In People v Harper, 83 Mich App 390; 269 NW2d 470 (1978), the Court seemingly returned to interpreting "any number of years” as establishing a mandatory minimum sentence of some duration. Recognizing that the Burridge case had been discredited by the Guilty Plea Cases, supra, and People v McKnight, supra, the Court concluded that the phrase did not mean a minimum of two years but asserted that it must mean some minimum period and then set about determining such *240period by the statutory construction.1
In Harper, the trial court had informed the defendant that as far as armed robbery was concerned it was mandatory that the court sentence him to some term of years. The appellate court, at the conclusion of the statutory construction portion of its opinion concluded its ruling on the issue by saying:
"Our analysis does not require reversal here. First of all defense counsel had no objection and was satisfied with the court’s compliance with GCR 1963, 785.7 in this regard. Secondly, under prior case law advice to the defendant that he was required to be imprisoned for a minimum of a term of years was sufficient. Neither do we say that in the future since 'any term of years’ mandates a minimum sentence of a year and a day that fact must be communicated to the defendant in those words under pain of reversal. We suggest only that a more exact way of stating the rule appears to be: A defendant who must be sentenced to 'any term of years’ may not be sentenced to less than a minimum of a year and a day (366 days) to a (minimum) maximum of 18 months and 1-1/2 days (549 days).” (Emphasis added.) People v Harper, supra, 398-399.
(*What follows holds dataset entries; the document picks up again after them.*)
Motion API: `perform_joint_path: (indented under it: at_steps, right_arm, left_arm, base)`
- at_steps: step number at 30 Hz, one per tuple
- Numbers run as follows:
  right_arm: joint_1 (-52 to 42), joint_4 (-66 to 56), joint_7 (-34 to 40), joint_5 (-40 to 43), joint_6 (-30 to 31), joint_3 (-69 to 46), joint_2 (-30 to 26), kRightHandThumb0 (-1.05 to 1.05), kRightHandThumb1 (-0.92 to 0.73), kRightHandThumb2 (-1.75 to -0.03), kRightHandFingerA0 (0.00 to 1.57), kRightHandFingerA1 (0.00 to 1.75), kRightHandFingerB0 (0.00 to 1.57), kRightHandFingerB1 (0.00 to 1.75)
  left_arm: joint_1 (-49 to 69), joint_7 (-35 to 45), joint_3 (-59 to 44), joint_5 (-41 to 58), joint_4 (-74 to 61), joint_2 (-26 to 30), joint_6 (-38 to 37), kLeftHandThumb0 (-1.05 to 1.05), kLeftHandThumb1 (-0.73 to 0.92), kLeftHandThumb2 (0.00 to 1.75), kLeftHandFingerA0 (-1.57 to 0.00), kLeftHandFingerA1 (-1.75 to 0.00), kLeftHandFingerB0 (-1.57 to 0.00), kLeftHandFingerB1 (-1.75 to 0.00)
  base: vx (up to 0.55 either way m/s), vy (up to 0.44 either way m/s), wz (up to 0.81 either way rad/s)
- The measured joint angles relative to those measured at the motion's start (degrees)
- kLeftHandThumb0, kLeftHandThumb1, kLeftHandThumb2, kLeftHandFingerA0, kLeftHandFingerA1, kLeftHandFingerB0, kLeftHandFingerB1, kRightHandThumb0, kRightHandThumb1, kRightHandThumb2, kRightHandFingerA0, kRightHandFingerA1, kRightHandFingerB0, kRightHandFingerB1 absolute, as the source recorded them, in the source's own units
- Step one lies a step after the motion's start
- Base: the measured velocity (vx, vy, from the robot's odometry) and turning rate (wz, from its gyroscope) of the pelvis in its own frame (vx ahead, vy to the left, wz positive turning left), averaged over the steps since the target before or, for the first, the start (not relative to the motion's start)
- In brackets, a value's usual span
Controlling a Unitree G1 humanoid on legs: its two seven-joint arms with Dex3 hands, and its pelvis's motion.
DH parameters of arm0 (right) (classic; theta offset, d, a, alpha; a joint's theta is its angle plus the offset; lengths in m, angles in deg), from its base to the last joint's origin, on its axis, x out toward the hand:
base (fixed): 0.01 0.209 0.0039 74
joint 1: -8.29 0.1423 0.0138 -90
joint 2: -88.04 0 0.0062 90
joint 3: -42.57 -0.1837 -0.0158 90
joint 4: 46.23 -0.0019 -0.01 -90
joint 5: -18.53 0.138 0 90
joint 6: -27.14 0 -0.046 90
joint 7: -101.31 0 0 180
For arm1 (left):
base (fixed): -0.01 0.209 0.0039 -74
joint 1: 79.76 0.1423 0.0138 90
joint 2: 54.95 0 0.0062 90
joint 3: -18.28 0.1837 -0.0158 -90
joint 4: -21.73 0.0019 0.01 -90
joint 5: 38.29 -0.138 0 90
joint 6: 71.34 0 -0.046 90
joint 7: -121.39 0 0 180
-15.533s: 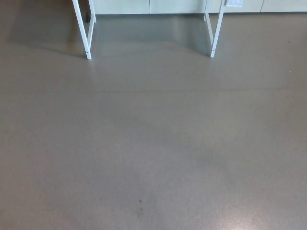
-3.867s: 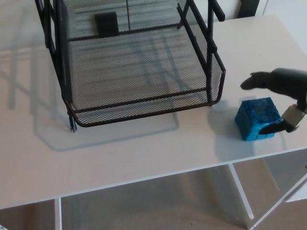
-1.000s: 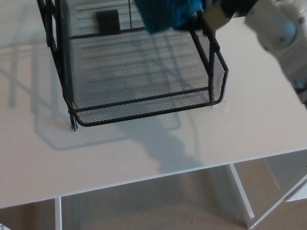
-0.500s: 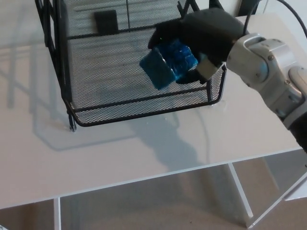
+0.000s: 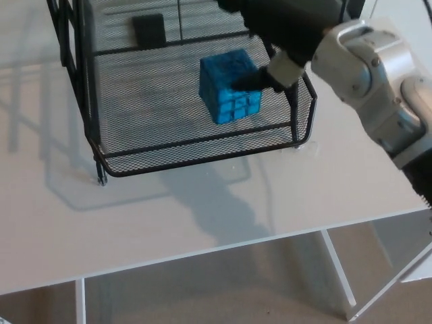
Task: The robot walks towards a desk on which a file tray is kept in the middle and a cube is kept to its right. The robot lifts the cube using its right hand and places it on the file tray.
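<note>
Cube (image 5: pixel 229 86) has dropped from robot hand (image 5: pixel 287 28) onto file tray (image 5: pixel 202 152).

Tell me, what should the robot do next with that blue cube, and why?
Probably lift the right hand up and away. The cube looks to be resting already on the mesh floor of the tray, with the hand close against its right side, so only clearing off remains.

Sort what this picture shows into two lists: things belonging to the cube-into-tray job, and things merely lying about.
Belonging to the job:
blue cube, inside the tray
black mesh file tray
right hand, close above the cube
white desk

Merely about:
small black block at the tray's back
grey floor under the desk
</note>
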Motion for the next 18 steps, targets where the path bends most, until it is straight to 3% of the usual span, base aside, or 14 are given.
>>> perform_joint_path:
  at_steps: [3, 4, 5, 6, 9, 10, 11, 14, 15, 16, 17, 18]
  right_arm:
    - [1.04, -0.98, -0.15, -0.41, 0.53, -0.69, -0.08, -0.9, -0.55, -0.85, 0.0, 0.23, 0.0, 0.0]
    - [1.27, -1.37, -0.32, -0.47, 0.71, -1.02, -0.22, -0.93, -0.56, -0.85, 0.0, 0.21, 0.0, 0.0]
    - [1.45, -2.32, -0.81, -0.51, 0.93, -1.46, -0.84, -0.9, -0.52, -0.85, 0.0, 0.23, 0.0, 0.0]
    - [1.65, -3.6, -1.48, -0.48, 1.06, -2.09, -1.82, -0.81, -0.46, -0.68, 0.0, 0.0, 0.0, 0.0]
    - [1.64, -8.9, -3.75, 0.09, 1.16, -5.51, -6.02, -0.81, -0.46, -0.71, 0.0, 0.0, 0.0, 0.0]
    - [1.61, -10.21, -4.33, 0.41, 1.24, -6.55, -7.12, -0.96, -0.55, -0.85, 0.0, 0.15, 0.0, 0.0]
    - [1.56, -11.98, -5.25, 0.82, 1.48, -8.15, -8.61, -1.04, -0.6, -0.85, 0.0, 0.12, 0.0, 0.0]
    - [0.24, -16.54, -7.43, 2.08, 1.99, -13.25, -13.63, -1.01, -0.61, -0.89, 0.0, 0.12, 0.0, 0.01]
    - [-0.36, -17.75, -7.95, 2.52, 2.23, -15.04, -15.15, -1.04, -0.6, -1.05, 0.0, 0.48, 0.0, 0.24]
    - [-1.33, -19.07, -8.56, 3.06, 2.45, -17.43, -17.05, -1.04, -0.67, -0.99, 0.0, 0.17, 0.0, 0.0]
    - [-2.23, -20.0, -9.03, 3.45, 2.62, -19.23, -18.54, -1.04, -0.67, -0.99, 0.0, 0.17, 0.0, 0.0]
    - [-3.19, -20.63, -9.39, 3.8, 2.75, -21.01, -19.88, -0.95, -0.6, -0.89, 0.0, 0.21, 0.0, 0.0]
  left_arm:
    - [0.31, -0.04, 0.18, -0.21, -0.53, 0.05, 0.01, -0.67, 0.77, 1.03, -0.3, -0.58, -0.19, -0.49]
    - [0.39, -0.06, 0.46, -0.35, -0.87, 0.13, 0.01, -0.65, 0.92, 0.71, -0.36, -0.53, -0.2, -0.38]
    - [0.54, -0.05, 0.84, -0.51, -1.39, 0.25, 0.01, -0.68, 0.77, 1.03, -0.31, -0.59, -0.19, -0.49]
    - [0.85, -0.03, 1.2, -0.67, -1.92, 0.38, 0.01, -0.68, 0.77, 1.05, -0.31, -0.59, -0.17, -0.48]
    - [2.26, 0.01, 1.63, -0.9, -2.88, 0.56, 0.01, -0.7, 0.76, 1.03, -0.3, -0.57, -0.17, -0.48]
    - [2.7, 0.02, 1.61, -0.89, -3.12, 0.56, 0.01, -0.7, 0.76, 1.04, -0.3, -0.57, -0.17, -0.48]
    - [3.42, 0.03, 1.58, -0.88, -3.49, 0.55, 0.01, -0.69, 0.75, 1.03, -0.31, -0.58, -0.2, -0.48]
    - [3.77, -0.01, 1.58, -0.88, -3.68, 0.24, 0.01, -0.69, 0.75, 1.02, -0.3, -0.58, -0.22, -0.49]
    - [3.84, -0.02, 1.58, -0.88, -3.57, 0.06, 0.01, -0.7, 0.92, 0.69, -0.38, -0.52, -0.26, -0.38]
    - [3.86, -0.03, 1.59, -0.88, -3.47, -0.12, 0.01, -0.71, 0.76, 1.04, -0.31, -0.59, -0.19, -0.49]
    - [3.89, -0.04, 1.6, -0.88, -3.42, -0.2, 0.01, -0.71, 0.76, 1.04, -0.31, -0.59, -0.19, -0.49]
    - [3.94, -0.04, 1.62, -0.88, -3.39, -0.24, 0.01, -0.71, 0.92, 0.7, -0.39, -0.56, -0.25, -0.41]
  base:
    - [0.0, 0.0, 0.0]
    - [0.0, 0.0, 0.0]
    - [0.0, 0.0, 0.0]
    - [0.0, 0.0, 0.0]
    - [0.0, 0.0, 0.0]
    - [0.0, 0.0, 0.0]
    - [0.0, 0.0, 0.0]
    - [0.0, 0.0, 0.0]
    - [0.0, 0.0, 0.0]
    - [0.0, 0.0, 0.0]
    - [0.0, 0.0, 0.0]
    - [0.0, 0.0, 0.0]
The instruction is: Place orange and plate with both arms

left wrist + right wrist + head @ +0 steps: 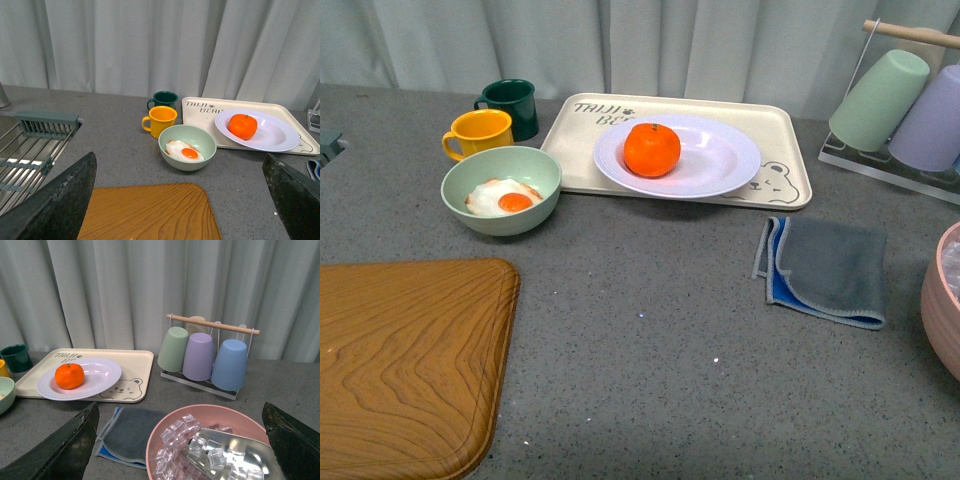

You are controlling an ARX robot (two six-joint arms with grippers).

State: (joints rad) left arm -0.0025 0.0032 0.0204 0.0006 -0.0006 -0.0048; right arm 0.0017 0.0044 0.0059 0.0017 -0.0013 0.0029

I conclude that the holding in Harper, supra, is that as long as the trial court informs the accused that the punishment is imprisonment "for life or for any term of years” it is sufficient. However, the suggestion is made that further amplification could be made by spelling out a specific minimum sentence of some length, possibly one year and a day. I further conclude, as the law now stands, that as long as the trial court informs the accused that the possible sentence for second-degree murder, *241armed robbery or treason, is imprisonment for life or for any term of years, it is not necessary that the court name some period of time as a mandatory minimum sentence, particularly in view of the fact that there is no definitive statement as to what such mandatory minimum period should be.
In this case the trial court only advised the defendant that the maximum penalty was life. This is not sufficient compliance with GCR 1963, 785.7(l)(d) under any interpretation reversal is required.
A final observation may be in order. Had we held that the trial court should have advised defendant of a mandatory minimum sentence then, presumably, there would be no point in advising him that he would be eligible for probation and a failure to do so would be harmless error.
Defendant’s plea conviction should be vacated and the case should be remanded for trial.
I make no comment concerning the Court’s reasoning in construing the statute which led to the conclusion that the phrase means that the minimum sentence would be a year and a day (366 days) to a minimum-maximum of 18 months and 1-1/2 days (549 days).